| DESCRIPTION OF THE TASK |
Repeat the listing word for word. No pictures belong in the copy.

• • • • • • •

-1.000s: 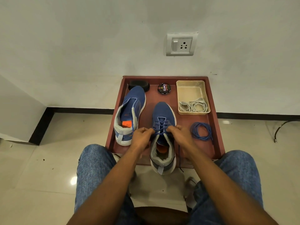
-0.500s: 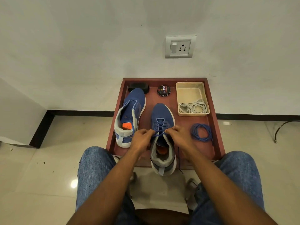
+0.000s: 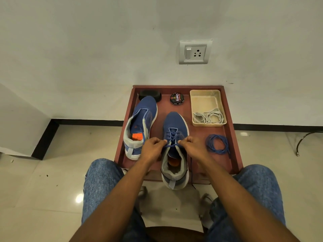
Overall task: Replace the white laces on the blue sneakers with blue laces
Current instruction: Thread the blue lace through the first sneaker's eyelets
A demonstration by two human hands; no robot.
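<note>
A low reddish-brown wooden tray table (image 3: 232,137) stands on a glossy tiled floor (image 3: 43,180) against a white wall. On it, at 11 o'clock, lies an unlaced blue sneaker (image 3: 141,123) with a black brush (image 3: 150,95) at its toe; at 12 sits a round polish tin (image 3: 176,98). At 1 o'clock a beige plastic basket (image 3: 206,100) holds white laces; a coiled blue lace (image 3: 217,143) lies at 3, and a second blue sneaker (image 3: 174,123) overhangs the edge at 6.

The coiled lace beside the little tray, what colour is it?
Blue; the coiled lace shows best in the head view.
</note>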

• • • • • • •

| THE COMPLETED TASK |
-1.000s: 
-0.500s: 
+0.000s: 
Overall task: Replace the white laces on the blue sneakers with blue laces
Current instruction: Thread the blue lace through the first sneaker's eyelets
A demonstration by two human hands; no robot.
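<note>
A low reddish-brown wooden tray table (image 3: 232,137) stands on a glossy tiled floor (image 3: 43,180) against a white wall. On it, at 11 o'clock, lies an unlaced blue sneaker (image 3: 141,123) with a black brush (image 3: 150,95) at its toe; at 12 sits a round polish tin (image 3: 176,98). At 1 o'clock a beige plastic basket (image 3: 206,100) holds white laces; a coiled blue lace (image 3: 217,143) lies at 3, and a second blue sneaker (image 3: 174,123) overhangs the edge at 6.

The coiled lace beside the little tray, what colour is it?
Blue; the coiled lace shows best in the head view.
</note>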

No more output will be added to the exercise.